Over de voorlopige voorziening en het beroep
2.20 De voorzieningenrechter veroordeelt verweerder in de door verzoeker gemaakte proceskosten. Met toepassing van het Besluit proceskosten bestuursrecht worden ter zake van verleende rechtsbijstand 3 punten (1 punt voor het verzoekschrift, 1 punt voor het beroepschrift en 1 punt voor het verschijnen ter zitting, met een wegingsfactor 1) toegekend.
Beslissing
De voorzieningenrechter:
verklaart het beroep gegrond;
vernietigt het besluit van 20 mei 2011, voor zover daarbij is afgezien van het toekennen van een termijn voor vrijwillig vertrek;
bepaalt dat verzoeker een termijn voor vrijwillig vertrek wordt toegekend van drie dagen;
bepaalt dat deze uitspraak in zoverre in de plaats treedt van het vernietigde besluit;
wijst het verzoek om een voorlopige voorziening af;
veroordeelt verweerder in de proceskosten van het geding ten bedrage van € 1.311,- , te betalen aan verzoeker.
Aldus vastgesteld door mr.
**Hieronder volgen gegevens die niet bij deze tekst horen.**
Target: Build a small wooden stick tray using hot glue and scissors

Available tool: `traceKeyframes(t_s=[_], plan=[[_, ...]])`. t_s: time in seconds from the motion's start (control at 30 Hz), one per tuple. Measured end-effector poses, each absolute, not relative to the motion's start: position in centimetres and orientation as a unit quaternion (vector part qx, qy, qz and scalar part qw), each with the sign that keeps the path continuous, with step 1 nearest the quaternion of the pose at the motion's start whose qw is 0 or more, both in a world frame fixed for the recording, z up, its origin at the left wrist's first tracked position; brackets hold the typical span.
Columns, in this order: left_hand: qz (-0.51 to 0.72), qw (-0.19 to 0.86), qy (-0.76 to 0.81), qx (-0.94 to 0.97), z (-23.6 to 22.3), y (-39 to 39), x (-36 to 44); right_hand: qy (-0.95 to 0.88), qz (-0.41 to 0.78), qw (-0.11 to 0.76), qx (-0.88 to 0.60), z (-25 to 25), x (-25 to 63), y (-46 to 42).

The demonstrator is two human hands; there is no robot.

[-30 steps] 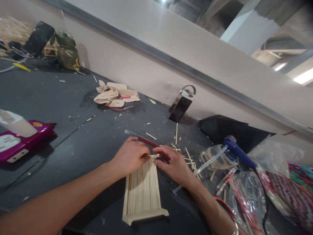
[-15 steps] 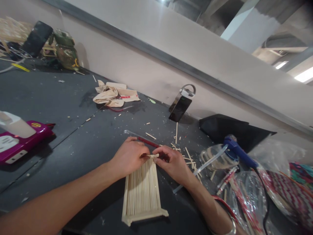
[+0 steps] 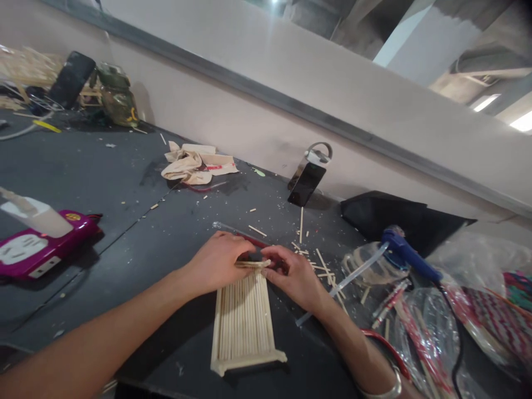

M.P. Glerum en in het openbaar uitgesproken op 16 juni 2011.
De griffier: De rechter:
mr. W.F.C. Vogel mr. M.P. Glerum
afschrift verzonden op:
Rechtsmiddel
Tegen deze uitspraak kunnen partijen wat betreft het beroep binnen één week na verzending van deze uitspraak hoger beroep instellen bij de Afdeling bestuursrechtspraak van de Raad van state, onder vermelding van “Hoger beroep vreemdelingenzaken”, Postbus 16113, 2500 BC Den Haag. Het beroepschrift dient één of meer grieven te bevatten. Artikel 6:6 van de Awb is niet van toepassing.
Tegen de afwijzing van het verzoek om een voorlopige voorziening staat geen rechtsmiddel open.